====== Collected material ======
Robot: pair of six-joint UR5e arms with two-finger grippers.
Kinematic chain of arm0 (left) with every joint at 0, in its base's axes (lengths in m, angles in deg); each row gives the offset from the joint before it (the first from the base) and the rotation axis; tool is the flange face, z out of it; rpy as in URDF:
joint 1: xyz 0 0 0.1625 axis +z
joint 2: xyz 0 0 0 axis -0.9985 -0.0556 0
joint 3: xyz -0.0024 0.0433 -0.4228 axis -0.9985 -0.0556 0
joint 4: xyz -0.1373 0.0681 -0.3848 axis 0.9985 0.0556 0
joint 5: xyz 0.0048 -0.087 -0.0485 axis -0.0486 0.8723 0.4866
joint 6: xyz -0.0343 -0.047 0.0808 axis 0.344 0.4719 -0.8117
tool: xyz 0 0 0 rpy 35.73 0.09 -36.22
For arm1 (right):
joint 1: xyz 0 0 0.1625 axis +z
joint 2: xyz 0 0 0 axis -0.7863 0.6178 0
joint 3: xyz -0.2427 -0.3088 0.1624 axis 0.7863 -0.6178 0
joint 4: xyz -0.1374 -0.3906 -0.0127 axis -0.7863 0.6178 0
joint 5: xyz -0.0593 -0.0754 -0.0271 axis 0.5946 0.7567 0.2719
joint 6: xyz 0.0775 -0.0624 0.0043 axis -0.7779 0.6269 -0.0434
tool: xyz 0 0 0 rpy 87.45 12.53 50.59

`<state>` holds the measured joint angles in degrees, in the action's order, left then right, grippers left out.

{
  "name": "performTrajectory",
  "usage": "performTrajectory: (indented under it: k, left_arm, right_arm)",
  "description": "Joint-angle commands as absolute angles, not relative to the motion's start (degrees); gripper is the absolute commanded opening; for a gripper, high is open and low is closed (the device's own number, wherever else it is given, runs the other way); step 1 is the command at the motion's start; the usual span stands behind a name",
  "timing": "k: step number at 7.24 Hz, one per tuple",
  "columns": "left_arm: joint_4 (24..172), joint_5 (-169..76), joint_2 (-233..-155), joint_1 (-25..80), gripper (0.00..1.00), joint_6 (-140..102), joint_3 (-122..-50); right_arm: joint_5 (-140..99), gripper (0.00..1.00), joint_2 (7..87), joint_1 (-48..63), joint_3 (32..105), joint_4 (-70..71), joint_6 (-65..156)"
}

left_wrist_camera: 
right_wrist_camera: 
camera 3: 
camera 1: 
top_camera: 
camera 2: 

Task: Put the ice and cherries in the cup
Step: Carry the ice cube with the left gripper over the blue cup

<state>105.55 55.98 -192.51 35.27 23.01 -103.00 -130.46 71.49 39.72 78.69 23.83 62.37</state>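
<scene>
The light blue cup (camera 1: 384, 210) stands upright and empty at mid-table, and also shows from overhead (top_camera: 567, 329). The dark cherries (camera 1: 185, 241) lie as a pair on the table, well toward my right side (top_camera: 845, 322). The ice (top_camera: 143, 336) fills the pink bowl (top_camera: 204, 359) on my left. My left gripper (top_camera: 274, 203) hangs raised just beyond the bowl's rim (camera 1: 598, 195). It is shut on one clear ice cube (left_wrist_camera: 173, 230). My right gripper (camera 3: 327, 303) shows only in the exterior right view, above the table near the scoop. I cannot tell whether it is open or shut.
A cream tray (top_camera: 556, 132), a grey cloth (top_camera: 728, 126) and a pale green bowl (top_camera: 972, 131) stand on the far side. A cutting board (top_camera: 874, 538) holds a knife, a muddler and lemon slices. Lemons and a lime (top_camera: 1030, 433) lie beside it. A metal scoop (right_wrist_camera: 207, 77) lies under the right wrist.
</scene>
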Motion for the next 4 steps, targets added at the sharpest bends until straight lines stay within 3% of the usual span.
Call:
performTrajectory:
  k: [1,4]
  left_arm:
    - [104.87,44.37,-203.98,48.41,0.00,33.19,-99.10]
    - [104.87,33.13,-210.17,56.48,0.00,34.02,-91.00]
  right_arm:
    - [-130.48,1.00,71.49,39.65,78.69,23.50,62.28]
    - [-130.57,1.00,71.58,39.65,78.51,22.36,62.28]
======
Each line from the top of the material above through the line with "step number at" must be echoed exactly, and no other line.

**Response to the task**
Robot: pair of six-joint UR5e arms with two-finger grippers.
Kinematic chain of arm0 (left) with every joint at 0, in its base's axes (lengths in m, angles in deg); each row gives the offset from the joint before it (the first from the base) and the rotation axis; tool is the flange face, z out of it; rpy as in URDF:
joint 1: xyz 0 0 0.1625 axis +z
joint 2: xyz 0 0 0 axis -0.9985 -0.0556 0
joint 3: xyz -0.0024 0.0433 -0.4228 axis -0.9985 -0.0556 0
joint 4: xyz -0.1373 0.0681 -0.3848 axis 0.9985 0.0556 0
joint 5: xyz 0.0048 -0.087 -0.0485 axis -0.0486 0.8723 0.4866
joint 6: xyz -0.0343 -0.047 0.0808 axis 0.344 0.4719 -0.8117
tool: xyz 0 0 0 rpy 35.73 0.09 -36.22
For arm1 (right):
joint 1: xyz 0 0 0.1625 axis +z
joint 2: xyz 0 0 0 axis -0.7863 0.6178 0
joint 3: xyz -0.2427 -0.3088 0.1624 axis 0.7863 -0.6178 0
joint 4: xyz -0.1374 -0.3906 -0.0127 axis -0.7863 0.6178 0
joint 5: xyz -0.0593 -0.0754 -0.0271 axis 0.5946 0.7567 0.2719
joint 6: xyz 0.0775 -0.0624 0.0043 axis -0.7779 0.6269 -0.0434
tool: xyz 0 0 0 rpy 87.45 12.53 50.59

`<state>` holds the measured joint angles in degrees, in the action's order, left then right, grippers left out.

{
  "name": "performTrajectory",
  "usage": "performTrajectory: (indented under it: k, left_arm, right_arm)",
  "description": "Joint-angle commands as absolute angles, not relative to the motion's start (degrees); gripper is the absolute commanded opening; for a gripper, high is open and low is closed (the device's own number, wherever else it is given, runs the other way); step 1 is the command at the motion's start; the usual span stands behind a name",
  "timing": "k: step number at 7.24 Hz, one per tuple",

The exercise has been carried out in full.